Le « script d’un discours à tenir devant la grand-mère de Mia pour se faire passer pour un éducateur » de la Protection judiciaire de la jeunesse a été découvert chez celui interpellé à Paris. Cet homme de 58 ans s’est décrit devant les enquêteurs comme une « personne dissidente » et « résistante à la barbarie de ce système », « fier » de ce qu’il avait fait « à la manière d’Arsène Lupin », selon le procureur.

Mia et sa mère déjà à l’étranger ?

Chez le suspect de 23 ans, « des éléments susceptibles d’entrer dans la composition d’explosifs étaient découverts », a indiqué M. Heitz. Ce volet de l’enquête est entre les mains du parquet national anti-terroriste (Pnat). Au cours de sa garde à vue, le suspect a affirmé avoir agi « dans le but de sauver la vie de l’enfant » même s’il a admis avoir « peut-être été manipulé ». Une enquête préliminaire confiée au Pnat et visant ces quatre personnes avait déjà été ouverte récemment pour « association de malfaiteurs terroriste », selon une source judiciaire. Selon une autre source, leur profil «s’apparente à la mouvance survivaliste».

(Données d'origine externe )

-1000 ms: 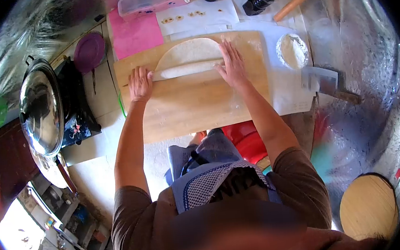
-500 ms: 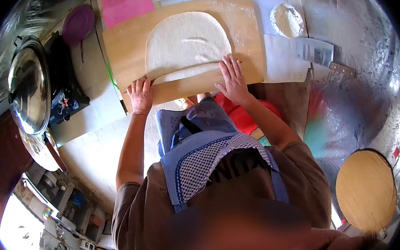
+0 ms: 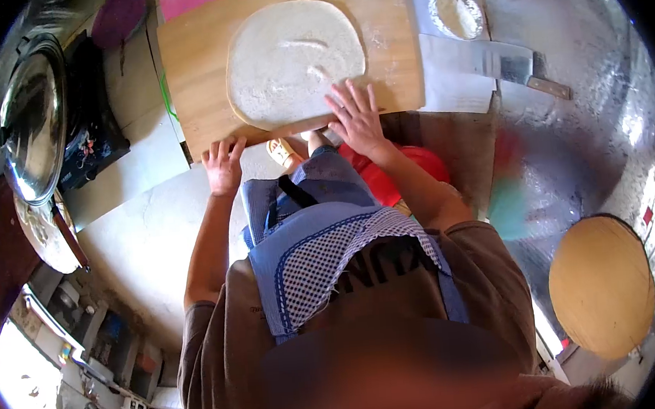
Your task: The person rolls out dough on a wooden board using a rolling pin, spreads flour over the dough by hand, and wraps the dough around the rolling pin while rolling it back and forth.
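A wide, flat sheet of dough [image 3: 293, 65] lies on the wooden board [image 3: 197, 68], with a few pale raised streaks on its surface. Along the board's front edge, just below the dough, runs a thin rolling pin [image 3: 291, 130]. The fingers of my left hand [image 3: 223, 166] are bent over the pin's left end, at the board's front left. My right hand [image 3: 356, 118] is spread flat over the pin's right end, its fingertips reaching the dough's lower right edge. The palm hides that end of the pin.
A bowl of white flour [image 3: 455, 14] and a cleaver [image 3: 512, 63] are right of the board. To the left stand a lidded pan [image 3: 32, 120] on a black stove [image 3: 92, 150] and a purple lid [image 3: 119, 17]. A red stool [image 3: 417, 165] is below the board; a round wooden board [image 3: 602, 287] is at lower right.
Both hands and the pin have come toward the body, to the board's front edge. The dough, earlier partly rolled up, lies spread out. The view has shifted, so the board appears higher.
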Tool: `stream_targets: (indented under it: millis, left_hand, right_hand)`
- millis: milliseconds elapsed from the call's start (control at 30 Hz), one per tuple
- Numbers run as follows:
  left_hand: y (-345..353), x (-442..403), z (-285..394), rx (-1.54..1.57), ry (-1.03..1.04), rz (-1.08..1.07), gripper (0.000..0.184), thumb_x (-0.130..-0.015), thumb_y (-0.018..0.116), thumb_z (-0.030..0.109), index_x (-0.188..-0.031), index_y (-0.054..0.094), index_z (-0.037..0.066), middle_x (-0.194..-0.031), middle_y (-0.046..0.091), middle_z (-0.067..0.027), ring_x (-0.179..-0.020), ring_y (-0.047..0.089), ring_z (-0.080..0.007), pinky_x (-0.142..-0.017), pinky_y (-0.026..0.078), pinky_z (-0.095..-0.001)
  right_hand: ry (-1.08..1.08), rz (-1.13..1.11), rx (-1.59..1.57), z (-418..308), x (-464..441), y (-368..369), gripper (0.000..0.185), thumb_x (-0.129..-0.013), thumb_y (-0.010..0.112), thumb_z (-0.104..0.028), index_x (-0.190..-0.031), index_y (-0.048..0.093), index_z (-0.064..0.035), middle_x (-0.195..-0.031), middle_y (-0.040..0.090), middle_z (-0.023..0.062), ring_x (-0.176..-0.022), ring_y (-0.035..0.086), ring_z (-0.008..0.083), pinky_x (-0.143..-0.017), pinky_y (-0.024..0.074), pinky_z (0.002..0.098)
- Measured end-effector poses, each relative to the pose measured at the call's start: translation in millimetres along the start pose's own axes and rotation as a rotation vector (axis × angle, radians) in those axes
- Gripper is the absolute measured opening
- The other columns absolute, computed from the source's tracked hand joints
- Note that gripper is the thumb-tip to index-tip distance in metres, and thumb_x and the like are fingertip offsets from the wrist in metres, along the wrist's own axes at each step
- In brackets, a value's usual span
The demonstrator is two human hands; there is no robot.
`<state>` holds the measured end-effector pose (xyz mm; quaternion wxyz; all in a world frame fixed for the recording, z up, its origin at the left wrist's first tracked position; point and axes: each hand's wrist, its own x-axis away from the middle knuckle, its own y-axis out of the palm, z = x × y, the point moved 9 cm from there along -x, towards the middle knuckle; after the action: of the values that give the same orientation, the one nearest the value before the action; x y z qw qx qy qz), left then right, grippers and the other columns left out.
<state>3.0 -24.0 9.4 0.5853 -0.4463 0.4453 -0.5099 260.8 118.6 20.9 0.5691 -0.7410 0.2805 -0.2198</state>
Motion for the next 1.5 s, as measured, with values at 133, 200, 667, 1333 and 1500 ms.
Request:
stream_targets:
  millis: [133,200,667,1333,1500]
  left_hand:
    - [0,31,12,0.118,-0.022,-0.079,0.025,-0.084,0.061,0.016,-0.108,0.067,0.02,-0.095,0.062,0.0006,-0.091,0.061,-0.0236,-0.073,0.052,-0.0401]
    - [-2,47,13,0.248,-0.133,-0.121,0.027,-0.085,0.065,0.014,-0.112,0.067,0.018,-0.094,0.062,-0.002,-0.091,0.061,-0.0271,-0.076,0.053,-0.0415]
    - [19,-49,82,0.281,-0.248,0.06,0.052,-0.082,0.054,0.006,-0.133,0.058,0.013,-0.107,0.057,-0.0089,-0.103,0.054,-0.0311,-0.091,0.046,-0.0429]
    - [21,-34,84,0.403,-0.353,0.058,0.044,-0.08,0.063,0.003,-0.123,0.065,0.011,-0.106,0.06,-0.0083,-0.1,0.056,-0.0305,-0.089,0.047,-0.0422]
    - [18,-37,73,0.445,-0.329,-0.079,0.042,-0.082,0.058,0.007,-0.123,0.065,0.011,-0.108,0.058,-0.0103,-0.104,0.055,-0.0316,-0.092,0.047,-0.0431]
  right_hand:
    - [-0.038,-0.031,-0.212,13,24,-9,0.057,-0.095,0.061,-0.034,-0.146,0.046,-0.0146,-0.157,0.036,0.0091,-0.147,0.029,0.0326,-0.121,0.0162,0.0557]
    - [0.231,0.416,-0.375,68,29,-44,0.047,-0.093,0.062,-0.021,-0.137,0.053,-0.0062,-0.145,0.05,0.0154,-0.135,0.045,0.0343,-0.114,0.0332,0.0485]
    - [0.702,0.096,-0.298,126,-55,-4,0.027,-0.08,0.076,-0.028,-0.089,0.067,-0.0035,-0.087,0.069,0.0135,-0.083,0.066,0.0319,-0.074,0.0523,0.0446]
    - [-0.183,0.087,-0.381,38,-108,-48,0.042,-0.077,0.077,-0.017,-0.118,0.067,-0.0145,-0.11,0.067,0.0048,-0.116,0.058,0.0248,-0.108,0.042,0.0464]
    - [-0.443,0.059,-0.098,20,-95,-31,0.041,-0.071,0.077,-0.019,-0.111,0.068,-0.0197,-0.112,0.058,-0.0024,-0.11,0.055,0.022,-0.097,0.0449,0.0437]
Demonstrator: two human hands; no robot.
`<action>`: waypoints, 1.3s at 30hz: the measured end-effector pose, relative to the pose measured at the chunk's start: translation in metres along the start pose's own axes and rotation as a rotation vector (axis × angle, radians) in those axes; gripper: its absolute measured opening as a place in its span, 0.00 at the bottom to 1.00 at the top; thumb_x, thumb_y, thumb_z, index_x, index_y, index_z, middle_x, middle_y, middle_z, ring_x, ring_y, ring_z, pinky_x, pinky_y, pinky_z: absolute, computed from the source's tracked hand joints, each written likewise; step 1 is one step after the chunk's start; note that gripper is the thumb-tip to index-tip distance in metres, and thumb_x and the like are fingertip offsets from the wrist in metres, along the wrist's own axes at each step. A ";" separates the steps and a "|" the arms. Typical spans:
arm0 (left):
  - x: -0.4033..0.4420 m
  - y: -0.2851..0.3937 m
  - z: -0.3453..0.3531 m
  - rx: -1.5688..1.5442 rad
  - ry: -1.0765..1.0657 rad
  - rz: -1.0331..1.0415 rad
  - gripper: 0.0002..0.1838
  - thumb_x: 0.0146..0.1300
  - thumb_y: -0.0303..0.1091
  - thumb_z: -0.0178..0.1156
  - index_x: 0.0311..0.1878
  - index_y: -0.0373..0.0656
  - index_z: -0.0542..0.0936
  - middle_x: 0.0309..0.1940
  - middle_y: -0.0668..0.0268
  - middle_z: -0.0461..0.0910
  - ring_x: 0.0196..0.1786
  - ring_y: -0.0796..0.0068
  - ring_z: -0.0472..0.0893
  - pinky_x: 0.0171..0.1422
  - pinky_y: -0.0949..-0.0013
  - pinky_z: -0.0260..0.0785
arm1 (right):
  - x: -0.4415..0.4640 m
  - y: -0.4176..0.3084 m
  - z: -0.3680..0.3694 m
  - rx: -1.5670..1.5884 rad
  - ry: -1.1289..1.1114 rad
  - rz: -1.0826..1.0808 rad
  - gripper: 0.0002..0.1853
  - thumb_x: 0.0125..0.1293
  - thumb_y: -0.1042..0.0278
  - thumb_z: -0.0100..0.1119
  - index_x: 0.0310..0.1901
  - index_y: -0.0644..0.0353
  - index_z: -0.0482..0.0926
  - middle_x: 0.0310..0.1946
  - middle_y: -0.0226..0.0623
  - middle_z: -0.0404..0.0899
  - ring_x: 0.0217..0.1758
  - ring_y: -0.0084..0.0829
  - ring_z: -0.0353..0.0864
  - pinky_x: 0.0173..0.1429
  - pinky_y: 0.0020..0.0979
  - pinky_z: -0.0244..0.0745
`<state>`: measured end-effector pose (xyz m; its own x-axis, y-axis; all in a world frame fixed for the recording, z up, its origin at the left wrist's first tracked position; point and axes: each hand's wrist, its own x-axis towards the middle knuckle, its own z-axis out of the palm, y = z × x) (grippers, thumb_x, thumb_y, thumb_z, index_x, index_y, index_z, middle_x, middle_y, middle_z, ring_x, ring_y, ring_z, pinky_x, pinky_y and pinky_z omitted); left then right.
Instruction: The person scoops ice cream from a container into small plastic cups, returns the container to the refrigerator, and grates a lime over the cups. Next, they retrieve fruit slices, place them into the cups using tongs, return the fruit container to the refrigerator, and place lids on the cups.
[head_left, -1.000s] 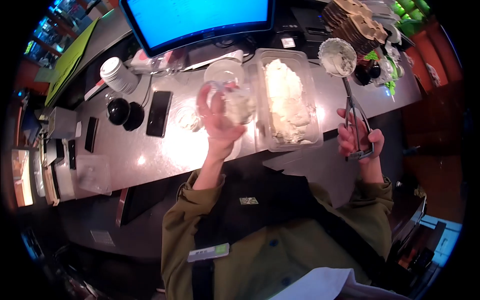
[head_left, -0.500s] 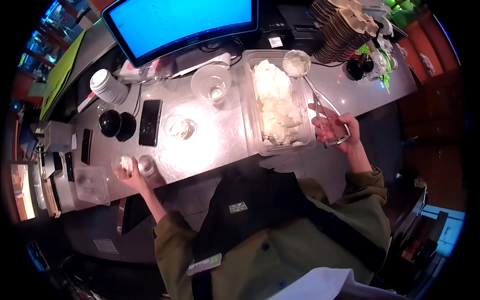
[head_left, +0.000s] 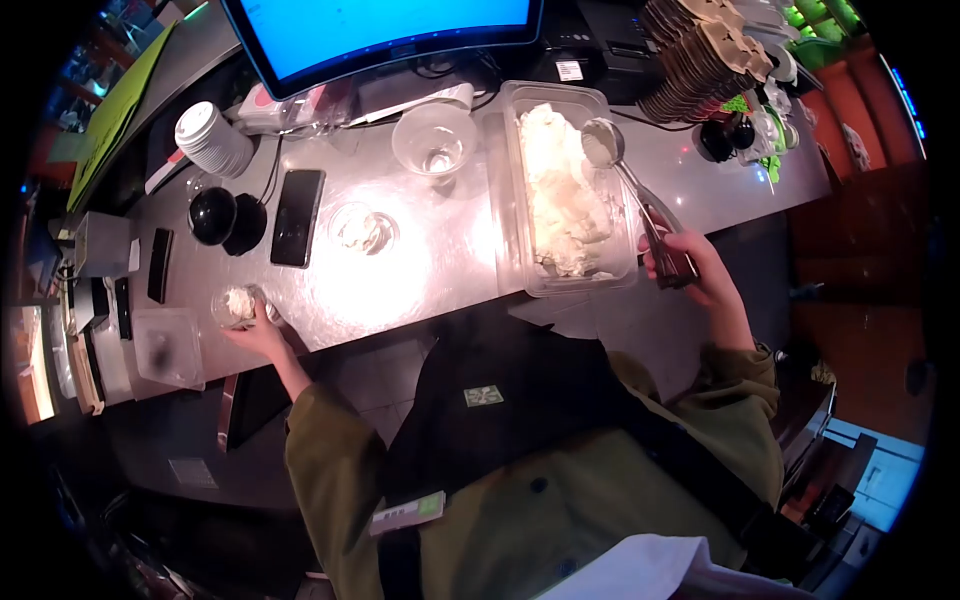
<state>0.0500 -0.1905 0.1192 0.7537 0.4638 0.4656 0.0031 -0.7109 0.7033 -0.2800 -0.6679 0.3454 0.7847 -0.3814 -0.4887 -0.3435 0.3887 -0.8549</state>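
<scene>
Since a second ago, the metal scoop (head_left: 604,146) has swung from right of the clear tub (head_left: 513,170) to over its upper right part, and the small clear cup (head_left: 220,310) has gone from mid-frame to the left side. Right of centre, the tub holds a rough, creamy-white heap (head_left: 565,195). Hands are well apart: the right hand (head_left: 705,268) closed round the scoop's handle, the left hand (head_left: 259,337) round the cup, its white lump (head_left: 238,302) showing
</scene>
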 end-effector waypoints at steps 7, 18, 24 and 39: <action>-0.154 0.177 -0.049 -0.571 -0.835 0.309 0.19 0.53 0.22 0.56 0.51 0.35 0.69 0.45 0.59 0.73 0.48 0.74 0.71 0.50 0.72 0.66 | 0.019 -0.043 0.017 -0.407 -0.124 -0.112 0.24 0.60 0.62 0.47 0.58 0.63 0.63 0.36 0.33 0.74 0.30 0.20 0.73 0.32 0.20 0.69; -0.178 0.237 0.075 -0.819 -0.813 -0.220 0.32 0.53 0.27 0.58 0.60 0.35 0.57 0.56 0.55 0.61 0.56 0.65 0.65 0.59 0.65 0.60 | 0.160 -0.126 0.168 -1.820 -0.368 -0.086 0.25 0.50 0.53 0.54 0.42 0.69 0.76 0.30 0.49 0.77 0.35 0.40 0.78 0.39 0.35 0.72; -0.195 0.207 0.107 -1.177 -0.854 -0.729 0.26 0.61 0.34 0.50 0.61 0.37 0.57 0.56 0.56 0.61 0.57 0.64 0.65 0.60 0.63 0.59 | 0.188 -0.074 0.219 -2.064 -0.266 -0.143 0.29 0.45 0.52 0.59 0.43 0.69 0.70 0.36 0.53 0.78 0.42 0.48 0.78 0.46 0.40 0.73; -0.157 0.270 -0.005 -1.804 -1.420 -1.580 0.36 0.61 0.63 0.40 0.59 0.40 0.62 0.53 0.55 0.67 0.58 0.55 0.65 0.62 0.53 0.59 | 0.014 0.018 0.155 -1.427 0.127 -0.640 0.25 0.47 0.66 0.59 0.47 0.63 0.63 0.38 0.46 0.70 0.39 0.45 0.73 0.42 0.37 0.70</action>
<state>-0.0707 -0.4527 0.2381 0.4899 -0.8423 -0.2250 0.8489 0.5196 -0.0966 -0.1950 -0.5363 0.3505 0.9638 -0.2605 0.0575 -0.2272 -0.9146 -0.3346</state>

Compte tenu des investigations déjà réalisées et la proximité des Vosges avec l’Allemagne, la Suisse et la Belgique, « il n’est pas à exclure que (Mia et sa mère) aient pu quitter le territoire national », a prévenu le procureur. « Des diffusions internationales ont été réalisées pour faciliter leur localisation et leur appréhension », a-t-il indiqué.